What you will do
The response should be the data again, identical in every line.

Raw data
========

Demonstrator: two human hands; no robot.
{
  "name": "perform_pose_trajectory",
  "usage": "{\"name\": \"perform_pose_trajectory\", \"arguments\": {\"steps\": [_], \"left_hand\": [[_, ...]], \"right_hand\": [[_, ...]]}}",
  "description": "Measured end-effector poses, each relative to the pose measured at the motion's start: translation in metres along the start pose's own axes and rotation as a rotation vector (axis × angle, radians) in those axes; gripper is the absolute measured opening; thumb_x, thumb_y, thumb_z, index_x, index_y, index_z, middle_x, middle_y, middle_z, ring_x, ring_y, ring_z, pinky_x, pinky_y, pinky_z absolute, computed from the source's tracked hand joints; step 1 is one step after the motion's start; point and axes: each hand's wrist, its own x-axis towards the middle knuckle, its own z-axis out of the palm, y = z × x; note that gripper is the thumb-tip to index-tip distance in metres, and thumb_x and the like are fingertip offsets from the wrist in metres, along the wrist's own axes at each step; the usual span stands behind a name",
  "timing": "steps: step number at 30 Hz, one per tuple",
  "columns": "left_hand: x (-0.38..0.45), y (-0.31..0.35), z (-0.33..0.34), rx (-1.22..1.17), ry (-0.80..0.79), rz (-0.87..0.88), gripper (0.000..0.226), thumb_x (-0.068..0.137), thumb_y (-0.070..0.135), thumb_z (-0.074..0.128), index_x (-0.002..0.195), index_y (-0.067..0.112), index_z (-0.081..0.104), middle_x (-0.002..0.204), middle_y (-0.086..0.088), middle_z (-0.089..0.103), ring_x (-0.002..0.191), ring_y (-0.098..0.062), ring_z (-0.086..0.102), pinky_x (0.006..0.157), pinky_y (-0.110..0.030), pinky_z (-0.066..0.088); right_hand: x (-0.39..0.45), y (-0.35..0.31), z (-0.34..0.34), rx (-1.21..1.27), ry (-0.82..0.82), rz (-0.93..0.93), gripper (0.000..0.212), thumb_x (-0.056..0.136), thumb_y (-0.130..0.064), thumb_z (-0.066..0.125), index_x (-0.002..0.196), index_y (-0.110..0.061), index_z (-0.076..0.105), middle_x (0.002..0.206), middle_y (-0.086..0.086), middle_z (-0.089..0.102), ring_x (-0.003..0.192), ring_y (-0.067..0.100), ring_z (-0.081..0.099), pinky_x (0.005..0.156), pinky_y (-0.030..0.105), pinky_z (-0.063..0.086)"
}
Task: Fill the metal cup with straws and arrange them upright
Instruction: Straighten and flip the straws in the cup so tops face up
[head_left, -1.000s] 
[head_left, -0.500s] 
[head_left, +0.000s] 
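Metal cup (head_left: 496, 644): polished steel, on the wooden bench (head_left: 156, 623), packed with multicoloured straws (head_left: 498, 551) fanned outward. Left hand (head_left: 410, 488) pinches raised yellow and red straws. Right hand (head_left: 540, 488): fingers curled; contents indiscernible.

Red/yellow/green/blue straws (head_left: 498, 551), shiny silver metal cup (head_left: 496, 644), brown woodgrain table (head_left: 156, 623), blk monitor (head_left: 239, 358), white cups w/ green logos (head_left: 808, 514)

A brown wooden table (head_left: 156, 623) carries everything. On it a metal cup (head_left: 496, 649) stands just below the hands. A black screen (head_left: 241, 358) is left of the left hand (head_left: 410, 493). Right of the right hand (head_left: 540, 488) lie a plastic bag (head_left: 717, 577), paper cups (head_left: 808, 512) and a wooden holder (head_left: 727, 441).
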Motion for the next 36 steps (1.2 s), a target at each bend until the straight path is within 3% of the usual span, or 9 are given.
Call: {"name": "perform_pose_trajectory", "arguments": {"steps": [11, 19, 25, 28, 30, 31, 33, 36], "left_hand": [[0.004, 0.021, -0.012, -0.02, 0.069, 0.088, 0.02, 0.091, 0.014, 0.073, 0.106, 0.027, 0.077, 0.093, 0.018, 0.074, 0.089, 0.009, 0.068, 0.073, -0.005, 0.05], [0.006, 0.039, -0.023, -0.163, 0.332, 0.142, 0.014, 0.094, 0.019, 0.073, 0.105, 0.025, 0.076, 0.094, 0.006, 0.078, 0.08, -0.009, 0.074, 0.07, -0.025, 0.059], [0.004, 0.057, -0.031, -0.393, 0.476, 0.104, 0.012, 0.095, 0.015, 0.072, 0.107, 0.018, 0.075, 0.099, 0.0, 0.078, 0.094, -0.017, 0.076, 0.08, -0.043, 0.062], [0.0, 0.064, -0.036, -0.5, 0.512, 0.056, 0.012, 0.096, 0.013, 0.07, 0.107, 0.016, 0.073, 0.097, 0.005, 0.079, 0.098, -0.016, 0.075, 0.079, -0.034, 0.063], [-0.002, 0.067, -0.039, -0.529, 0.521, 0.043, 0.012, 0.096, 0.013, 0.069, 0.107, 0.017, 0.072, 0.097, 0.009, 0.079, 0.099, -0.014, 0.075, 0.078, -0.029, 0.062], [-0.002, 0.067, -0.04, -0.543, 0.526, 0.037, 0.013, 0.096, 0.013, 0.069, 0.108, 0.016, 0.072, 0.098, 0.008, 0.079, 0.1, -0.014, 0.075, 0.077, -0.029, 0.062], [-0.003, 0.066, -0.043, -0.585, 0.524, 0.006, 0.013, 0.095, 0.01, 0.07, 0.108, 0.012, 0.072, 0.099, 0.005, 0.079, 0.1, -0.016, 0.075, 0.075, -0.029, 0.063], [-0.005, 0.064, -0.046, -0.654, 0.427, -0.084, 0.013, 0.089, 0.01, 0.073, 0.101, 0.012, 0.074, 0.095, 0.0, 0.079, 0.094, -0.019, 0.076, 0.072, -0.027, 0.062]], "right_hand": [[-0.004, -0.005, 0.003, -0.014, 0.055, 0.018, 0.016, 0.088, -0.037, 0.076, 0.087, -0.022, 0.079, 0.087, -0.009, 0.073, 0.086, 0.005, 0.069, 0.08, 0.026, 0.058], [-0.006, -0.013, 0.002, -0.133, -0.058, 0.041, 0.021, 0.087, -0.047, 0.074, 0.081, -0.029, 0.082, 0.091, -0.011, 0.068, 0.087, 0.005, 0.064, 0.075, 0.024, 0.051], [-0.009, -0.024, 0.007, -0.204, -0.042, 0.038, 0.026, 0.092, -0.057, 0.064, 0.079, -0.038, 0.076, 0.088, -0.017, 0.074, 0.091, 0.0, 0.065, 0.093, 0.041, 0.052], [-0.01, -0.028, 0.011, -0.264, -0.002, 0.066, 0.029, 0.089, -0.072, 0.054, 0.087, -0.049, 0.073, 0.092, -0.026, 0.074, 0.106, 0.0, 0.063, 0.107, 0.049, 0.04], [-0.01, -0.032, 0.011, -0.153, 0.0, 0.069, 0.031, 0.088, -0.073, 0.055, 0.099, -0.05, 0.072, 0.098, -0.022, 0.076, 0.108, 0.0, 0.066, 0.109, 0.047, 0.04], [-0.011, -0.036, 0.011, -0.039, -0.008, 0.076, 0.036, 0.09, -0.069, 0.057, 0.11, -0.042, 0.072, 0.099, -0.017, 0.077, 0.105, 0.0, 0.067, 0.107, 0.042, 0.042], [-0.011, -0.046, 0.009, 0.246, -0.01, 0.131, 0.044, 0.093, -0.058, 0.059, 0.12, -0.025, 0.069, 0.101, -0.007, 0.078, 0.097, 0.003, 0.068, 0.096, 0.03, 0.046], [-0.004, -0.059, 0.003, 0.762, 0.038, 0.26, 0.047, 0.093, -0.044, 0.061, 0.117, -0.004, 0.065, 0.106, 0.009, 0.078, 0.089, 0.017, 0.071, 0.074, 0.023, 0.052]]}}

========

Solution
Demonstrator: two human hands; no robot.
{
  "name": "perform_pose_trajectory",
  "usage": "{\"name\": \"perform_pose_trajectory\", \"arguments\": {\"steps\": [_], \"left_hand\": [[_, ...]], \"right_hand\": [[_, ...]]}}",
  "description": "Measured end-effector poses, each relative to the pose measured at the motion's start: translation in metres along the start pose's own axes and rotation as a rotation vector (axis × angle, radians) in those axes; gripper is the absolute measured opening; thumb_x, thumb_y, thumb_z, index_x, index_y, index_z, middle_x, middle_y, middle_z, ring_x, ring_y, ring_z, pinky_x, pinky_y, pinky_z absolute, computed from the source's tracked hand joints; step 1 is one step after the motion's start; point and axes: each hand's wrist, its own x-axis towards the middle knuckle, its own z-axis out of the palm, y = z × x; note that gripper is the thumb-tip to index-tip distance in metres, and thumb_x and the like are fingertip offsets from the wrist in metres, along the wrist's own axes at each step; the usual span stands behind a name",
  "timing": "steps: step number at 30 Hz, one per tuple",
  "columns": "left_hand: x (-0.38..0.45), y (-0.31..0.35), z (-0.33..0.34), rx (-1.22..1.17), ry (-0.80..0.79), rz (-0.87..0.88), gripper (0.000..0.226), thumb_x (-0.068..0.137), thumb_y (-0.070..0.135), thumb_z (-0.074..0.128), index_x (-0.002..0.195), index_y (-0.067..0.112), index_z (-0.081..0.104), middle_x (-0.002..0.204), middle_y (-0.086..0.088), middle_z (-0.089..0.103), ring_x (-0.002..0.191), ring_y (-0.098..0.062), ring_z (-0.086..0.102), pinky_x (0.006..0.157), pinky_y (-0.110..0.030), pinky_z (-0.066..0.088); right_hand: x (-0.39..0.45), y (-0.35..0.31), z (-0.34..0.34), rx (-1.21..1.27), ry (-0.82..0.82), rz (-0.93..0.93), gripper (0.000..0.212), thumb_x (-0.056..0.136), thumb_y (-0.130..0.064), thumb_z (-0.066..0.125), index_x (-0.002..0.196), index_y (-0.110..0.061), index_z (-0.076..0.105), middle_x (0.002..0.206), middle_y (-0.086..0.086), middle_z (-0.089..0.102), ring_x (-0.003..0.192), ring_y (-0.067..0.100), ring_z (-0.081..0.099), pinky_x (0.005..0.156), pinky_y (-0.030..0.105), pinky_z (-0.063..0.086)"
}
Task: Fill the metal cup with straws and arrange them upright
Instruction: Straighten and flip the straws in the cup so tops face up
[head_left, -1.000s] 
[head_left, -0.500s] 
[head_left, +0.000s] 
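Metal cup (head_left: 496, 644): polished steel, on the wooden bench (head_left: 156, 623), packed with multicoloured straws (head_left: 498, 551) fanned outward. Left hand (head_left: 410, 488) pinches raised yellow and red straws. Right hand (head_left: 540, 488): fingers curled; contents indiscernible.

Red/yellow/green/blue straws (head_left: 498, 551), shiny silver metal cup (head_left: 496, 644), brown woodgrain table (head_left: 156, 623), blk monitor (head_left: 239, 358), white cups w/ green logos (head_left: 808, 514)

A brown wooden table (head_left: 156, 623) carries everything. On it a metal cup (head_left: 496, 649) stands just below the hands. A black screen (head_left: 241, 358) is left of the left hand (head_left: 410, 493). Right of the right hand (head_left: 540, 488) lie a plastic bag (head_left: 717, 577), paper cups (head_left: 808, 512) and a wooden holder (head_left: 727, 441).
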Motion for the next 36 steps (1.2 s), a target at each bend until the straight path is within 3% of the usual span, or 9 are given.
Call: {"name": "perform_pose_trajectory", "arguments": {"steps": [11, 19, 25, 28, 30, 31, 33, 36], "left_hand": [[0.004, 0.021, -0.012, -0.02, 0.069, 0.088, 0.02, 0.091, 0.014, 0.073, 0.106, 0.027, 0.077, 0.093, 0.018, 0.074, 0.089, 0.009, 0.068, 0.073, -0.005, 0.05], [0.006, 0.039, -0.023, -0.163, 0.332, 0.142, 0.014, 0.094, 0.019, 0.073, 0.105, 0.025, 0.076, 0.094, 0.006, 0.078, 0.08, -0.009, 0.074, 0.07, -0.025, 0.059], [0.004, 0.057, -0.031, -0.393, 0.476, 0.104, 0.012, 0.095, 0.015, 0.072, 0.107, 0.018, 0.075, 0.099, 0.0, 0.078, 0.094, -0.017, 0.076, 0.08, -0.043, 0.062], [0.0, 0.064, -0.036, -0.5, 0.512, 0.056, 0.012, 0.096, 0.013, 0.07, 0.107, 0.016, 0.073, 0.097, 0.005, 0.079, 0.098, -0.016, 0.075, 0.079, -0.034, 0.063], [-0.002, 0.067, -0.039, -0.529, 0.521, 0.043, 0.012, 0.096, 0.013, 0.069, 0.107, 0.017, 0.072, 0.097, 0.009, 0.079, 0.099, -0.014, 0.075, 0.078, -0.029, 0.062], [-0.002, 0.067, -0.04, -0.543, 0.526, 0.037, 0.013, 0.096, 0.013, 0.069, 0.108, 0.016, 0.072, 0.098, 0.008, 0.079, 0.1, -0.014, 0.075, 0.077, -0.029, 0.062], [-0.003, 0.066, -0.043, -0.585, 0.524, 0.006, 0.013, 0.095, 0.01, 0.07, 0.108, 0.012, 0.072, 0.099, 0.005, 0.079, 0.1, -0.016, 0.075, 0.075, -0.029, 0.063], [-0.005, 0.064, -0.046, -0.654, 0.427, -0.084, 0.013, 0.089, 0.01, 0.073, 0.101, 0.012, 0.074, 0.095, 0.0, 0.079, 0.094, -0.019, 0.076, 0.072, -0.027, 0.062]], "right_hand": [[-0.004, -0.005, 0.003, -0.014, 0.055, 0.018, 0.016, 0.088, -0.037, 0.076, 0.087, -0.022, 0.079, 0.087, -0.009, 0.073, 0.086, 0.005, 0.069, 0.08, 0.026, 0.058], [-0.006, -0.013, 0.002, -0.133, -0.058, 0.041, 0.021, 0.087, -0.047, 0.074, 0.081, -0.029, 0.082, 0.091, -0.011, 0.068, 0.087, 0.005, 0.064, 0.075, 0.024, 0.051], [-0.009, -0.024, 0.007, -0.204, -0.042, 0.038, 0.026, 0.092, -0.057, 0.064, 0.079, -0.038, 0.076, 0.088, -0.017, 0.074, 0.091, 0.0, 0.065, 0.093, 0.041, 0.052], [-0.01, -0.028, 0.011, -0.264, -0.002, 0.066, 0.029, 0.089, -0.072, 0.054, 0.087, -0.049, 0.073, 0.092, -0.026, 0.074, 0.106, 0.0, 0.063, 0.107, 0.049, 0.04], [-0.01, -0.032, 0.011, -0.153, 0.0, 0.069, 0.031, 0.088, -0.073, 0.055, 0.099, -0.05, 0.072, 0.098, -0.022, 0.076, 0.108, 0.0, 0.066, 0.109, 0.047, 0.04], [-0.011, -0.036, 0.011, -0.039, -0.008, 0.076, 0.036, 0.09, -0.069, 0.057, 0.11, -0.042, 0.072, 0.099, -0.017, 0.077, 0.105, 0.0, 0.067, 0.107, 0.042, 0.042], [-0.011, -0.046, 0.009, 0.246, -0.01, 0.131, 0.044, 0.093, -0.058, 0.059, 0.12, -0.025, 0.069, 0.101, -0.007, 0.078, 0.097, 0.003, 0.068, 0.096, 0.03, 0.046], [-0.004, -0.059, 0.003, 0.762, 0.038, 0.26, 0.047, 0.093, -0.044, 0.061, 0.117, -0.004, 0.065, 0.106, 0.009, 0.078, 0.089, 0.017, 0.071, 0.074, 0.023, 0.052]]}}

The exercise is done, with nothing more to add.